It’s hard for anyone to say that any amount of healthcare-acquired infections (HAIs) greater than zero is good enough. And yet the reality is that because many treatments involve high levels of immunosuppression or bypassing natural barriers to infection, complete elimination of HAIs is virtually impossible.
So are “Getting To Zero” programs misleading to patients and endlessly frustrating to hospital personnel, or do they inspire facilities to strive for constant improvement in their infection rates? The discussion at “Controversies in Hospital Infection Prevention” spurred us to think about this topic.
Clearly, increased awareness and standardized procedures have yielded significant improvements in infection rates for central line associated bloodstream infections, ventilator-associated pneumonia, and others. Checklists, greater compliance with hand washing protocols, improved environmental maintenance (hard-surface cleaning) procedures have all contributed to improvements as well. Common among those successes is collaborative effort.
Apocryphally at least, some “Getting To Zero” campaigns have been supplemented with incentives and penalties. It seem to us that tying such motivational factors to an unattainable goal will more likely result in declining morale than increased patient safety.

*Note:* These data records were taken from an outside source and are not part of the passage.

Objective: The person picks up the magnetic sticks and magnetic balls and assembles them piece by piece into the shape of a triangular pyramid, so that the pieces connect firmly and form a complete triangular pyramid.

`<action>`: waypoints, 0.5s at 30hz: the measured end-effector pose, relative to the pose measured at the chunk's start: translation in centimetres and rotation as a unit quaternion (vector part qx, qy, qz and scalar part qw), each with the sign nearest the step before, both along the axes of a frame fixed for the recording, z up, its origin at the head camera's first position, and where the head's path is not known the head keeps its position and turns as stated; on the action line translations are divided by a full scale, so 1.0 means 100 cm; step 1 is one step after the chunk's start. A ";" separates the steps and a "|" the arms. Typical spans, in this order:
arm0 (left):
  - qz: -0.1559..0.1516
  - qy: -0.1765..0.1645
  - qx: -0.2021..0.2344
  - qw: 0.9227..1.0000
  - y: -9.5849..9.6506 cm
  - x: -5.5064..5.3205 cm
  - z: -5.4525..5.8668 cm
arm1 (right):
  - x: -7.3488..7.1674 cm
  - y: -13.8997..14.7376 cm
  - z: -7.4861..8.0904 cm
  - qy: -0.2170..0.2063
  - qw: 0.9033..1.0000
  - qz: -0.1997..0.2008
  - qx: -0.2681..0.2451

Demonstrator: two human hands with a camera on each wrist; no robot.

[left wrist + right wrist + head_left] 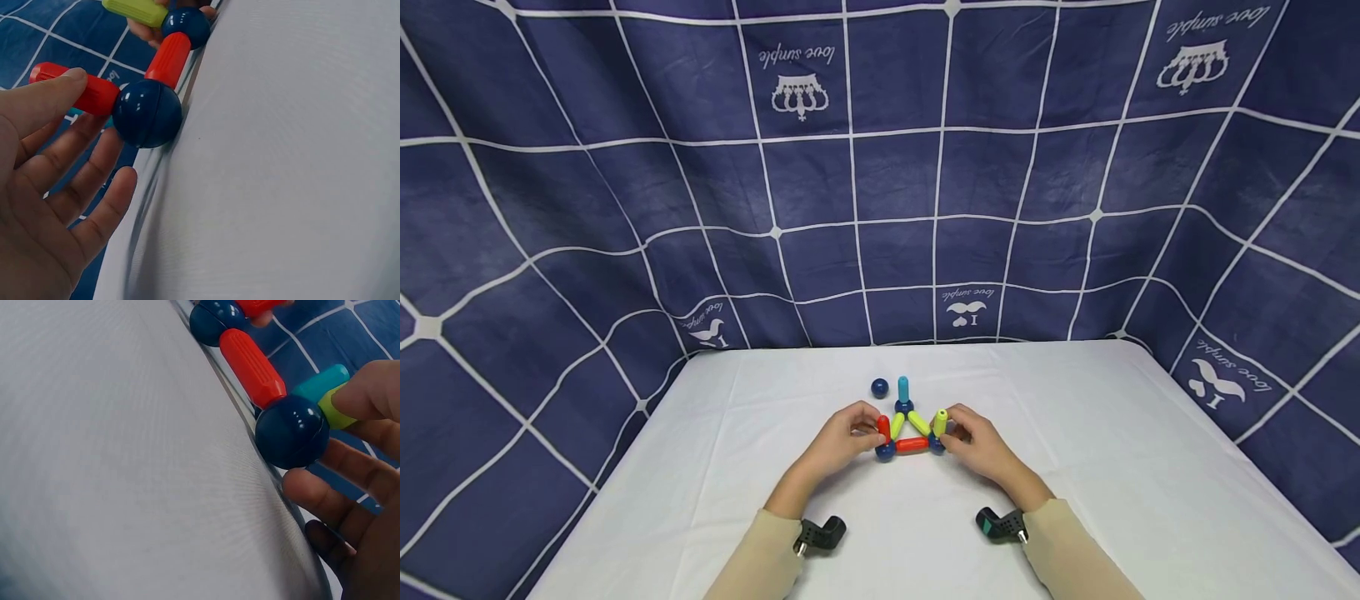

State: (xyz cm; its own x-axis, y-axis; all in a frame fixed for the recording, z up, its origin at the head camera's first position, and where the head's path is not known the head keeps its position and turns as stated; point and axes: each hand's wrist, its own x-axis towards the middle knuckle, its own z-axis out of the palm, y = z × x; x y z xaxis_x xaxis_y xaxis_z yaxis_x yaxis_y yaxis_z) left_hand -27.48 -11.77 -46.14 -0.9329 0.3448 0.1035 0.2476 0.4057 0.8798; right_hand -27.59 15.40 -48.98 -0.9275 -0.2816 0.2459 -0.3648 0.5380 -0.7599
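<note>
A triangle of toy rods and dark blue balls lies on the white cloth, with an upright rod on each corner ball. My left hand [846, 437] pinches the upright red rod [94, 90] between thumb and fingers, above the near left ball [147, 114]. On the other side, my right hand [973, 442] pinches the upright yellow-green rod [941, 422] over the near right ball [292, 431]. A red rod [912, 445] joins these two balls. Two yellow-green rods run back to the far ball [904, 407], which bears a light blue rod [903, 388].
One loose dark blue ball [880, 387] lies behind the triangle to the left. The white tablecloth [737, 483] spreads around the work. A navy curtain [895, 183] with white grid lines hangs behind and at both sides of the table.
</note>
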 end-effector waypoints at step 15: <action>0.019 0.016 0.018 1.000 0.006 0.001 -0.006 | 0.001 -0.002 0.001 0.032 0.999 -0.007 0.020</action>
State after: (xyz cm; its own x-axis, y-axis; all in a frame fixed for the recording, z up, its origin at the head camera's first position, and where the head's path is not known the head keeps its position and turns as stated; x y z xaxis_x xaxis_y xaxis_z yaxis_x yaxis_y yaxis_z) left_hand -27.33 -11.13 -46.74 -0.9415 0.3042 0.1450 0.2606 0.3844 0.8856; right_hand -27.50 15.19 -48.83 -0.9137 -0.2802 0.2943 -0.4052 0.5725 -0.7128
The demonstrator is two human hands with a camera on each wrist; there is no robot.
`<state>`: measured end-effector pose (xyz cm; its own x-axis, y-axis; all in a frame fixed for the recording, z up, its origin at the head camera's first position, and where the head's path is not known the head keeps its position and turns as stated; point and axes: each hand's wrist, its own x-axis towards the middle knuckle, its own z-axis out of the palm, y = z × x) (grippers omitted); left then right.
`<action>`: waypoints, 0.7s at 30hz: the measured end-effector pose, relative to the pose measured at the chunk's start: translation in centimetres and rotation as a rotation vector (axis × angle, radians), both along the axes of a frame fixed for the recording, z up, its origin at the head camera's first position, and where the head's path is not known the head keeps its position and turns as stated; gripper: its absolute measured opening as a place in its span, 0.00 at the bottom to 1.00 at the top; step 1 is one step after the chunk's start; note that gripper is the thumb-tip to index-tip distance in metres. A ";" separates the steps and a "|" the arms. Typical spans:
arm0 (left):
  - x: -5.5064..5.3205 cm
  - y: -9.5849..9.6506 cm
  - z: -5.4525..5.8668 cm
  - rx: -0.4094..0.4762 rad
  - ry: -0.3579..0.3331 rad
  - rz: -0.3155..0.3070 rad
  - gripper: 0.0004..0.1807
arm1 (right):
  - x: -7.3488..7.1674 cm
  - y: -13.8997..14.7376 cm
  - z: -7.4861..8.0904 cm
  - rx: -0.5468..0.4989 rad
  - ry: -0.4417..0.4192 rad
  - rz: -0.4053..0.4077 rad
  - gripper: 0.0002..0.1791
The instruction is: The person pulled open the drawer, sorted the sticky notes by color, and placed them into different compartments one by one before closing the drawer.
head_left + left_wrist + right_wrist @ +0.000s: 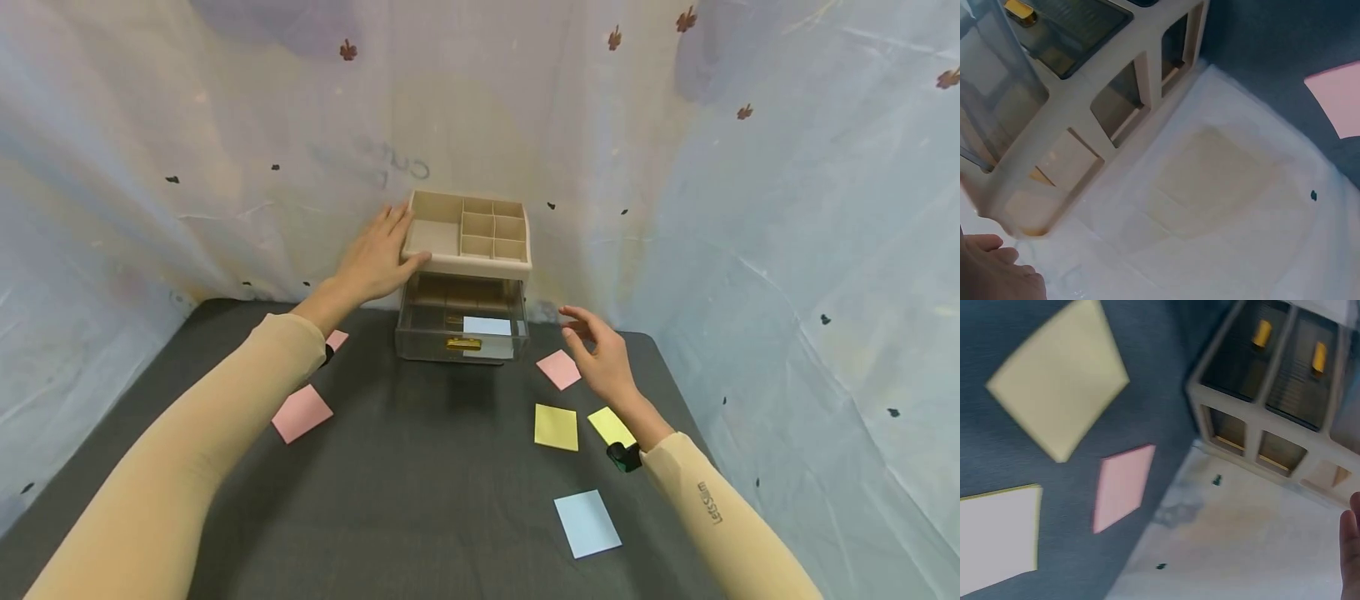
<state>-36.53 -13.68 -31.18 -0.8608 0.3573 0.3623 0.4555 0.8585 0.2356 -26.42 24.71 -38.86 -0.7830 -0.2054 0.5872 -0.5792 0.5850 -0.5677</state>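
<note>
- Lower right: square pale-blue paper note (588, 523).
- Right of centre: right hand (603, 358), with loosely bent fingers, holding nothing.
- Centre: jutting clear plastic drawer (422, 346), probably brittle; pull by small gold-coloured handle (463, 343).
- Upper centre: boxy beige plastic organizer (480, 266), likely light, stiff; brace at left side, beneath straight-fingered left hand (375, 257).

Surface (450, 475): 1 no., dk grey/blk, matte, far corners rounded. Sheeting (480, 100), as walls: far side + L & R; pale, lilac/cream ctr., bluish at sides, creased, slight sheen. Print: red-brn leaf motifs (348, 50), upper; sm. dk motifs (172, 179), lower; faint lettering (408, 165), approx. ctr. Light: diffuse; soft shadows on surface.
</note>
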 end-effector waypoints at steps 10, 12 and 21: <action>-0.1 -0.4 -0.1 -0.054 -0.090 0.002 0.47 | 3.8 1.6 -3.3 0.087 -0.088 0.052 0.19; -0.2 -0.4 0.1 -0.063 -0.093 0.001 0.48 | 4.6 2.0 -4.1 0.103 -0.089 0.060 0.19; 0.1 -0.3 0.9 -0.130 -0.109 0.011 0.48 | 8.2 4.6 -7.9 0.170 -0.174 0.127 0.20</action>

However, zero infections is still the right goal. As one commenter said, “What else are you going to use? 10% reduction?” No healthcare worker wants to consider even one death acceptable, let alone almost 100,000 per year. Therefore, striving for total elimination may be motivational. While zero may be unattainable, improvements with continued attention to and compliance with infection control protocols are possible. Every patient saved from an HAI makes that improvement effort worthwhile.
Even though the target of zero HAIs remains elusive in the real world, striving for anything less is unacceptable. So as an aspirational goal, zero is useful; as a mandate or reason for blame, zero is, well, empty.